Setting it up with Bugnet
Bugnet is a strong fit for the content-driven reporting an editor requires. Wire the in-game report button so that when a player files a report it attaches custom fields for the active editor tool and its settings, the target cell or coordinates, the selected object count, the level format version, and the context, editing, play-testing, or playing a published level. Because Bugnet stores these as searchable fields on one dashboard, you can filter for every report from a specific tool or format version and find the shared defect instead of reading scattered, level-specific complaints one at a time.
For the bugs that depend on the level itself, attach the serialized level data directly to the report as a file attachment so your team can load the exact level that broke. Occurrence grouping folds duplicate reports of the same tool or validation bug into one counted issue so the widespread problem rises in triage, while level-specific reports stay individually inspectable. With labels for tools, save-load, validation, and play-boundary, a developer opening an editor report sees the tool and context state and can load the attached level to reproduce a broken trigger or an out-of-bounds spawn directly.
Building a reporting workflow
Make level capture the default. Add a report button to the editor and to the play view that automatically bundles the current level data, or the relevant portion, with the report so players never have to manually export and upload a file. Critically, capture the context flag, editing, testing, or playing published, since the same level can behave differently in each and your team needs to reproduce in the right mode. For runtime failures, capture the player and spawn state at the moment of the bug so an out-of-bounds spawn or a missed trigger is fully described.

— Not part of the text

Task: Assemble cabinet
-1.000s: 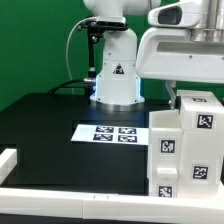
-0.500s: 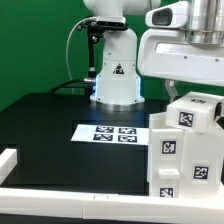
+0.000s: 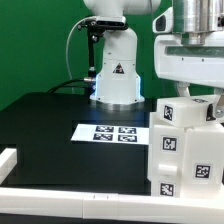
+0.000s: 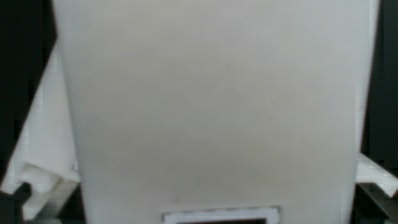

For triage, lean on the attached levels and captured fields. Build a regression library of player levels that exposed bugs and reload them against every new build to confirm fixes and catch format regressions, which matters greatly as your level format evolves and you must keep older shared levels playable. Cluster reports by tool, validation rule, or context, and prioritize anything that corrupts levels or breaks published content, since those bugs ripple across everyone who plays the shared creation, not just the author.
Make it part of how you ship
In-game level editors let players author and share levels you never tested, so editor bugs depend on the specific level data and cannot be reproduced from words. Bake level attachment and the context flag into your report button from the start, well before your format begins to drift across updates and before a thriving community of shared levels makes format compatibility critical.
Treat each broken-level report as the only practical way to debug content you could never enumerate, because players will build and share things you never imagined. Capture the editor tool and context state, attach the level data with its format version, and route it all into one dashboard with a regression library on your side. Instrument your tools, level format, and validation now, and your editor reports will turn otherwise unreproducible, level-specific failures into loadable, fixable tickets that protect both authors and the players who play their levels.
In an editor the level is the repro case. Attach the level data and the context flag, and user-generated chaos becomes loadable, fixable tickets.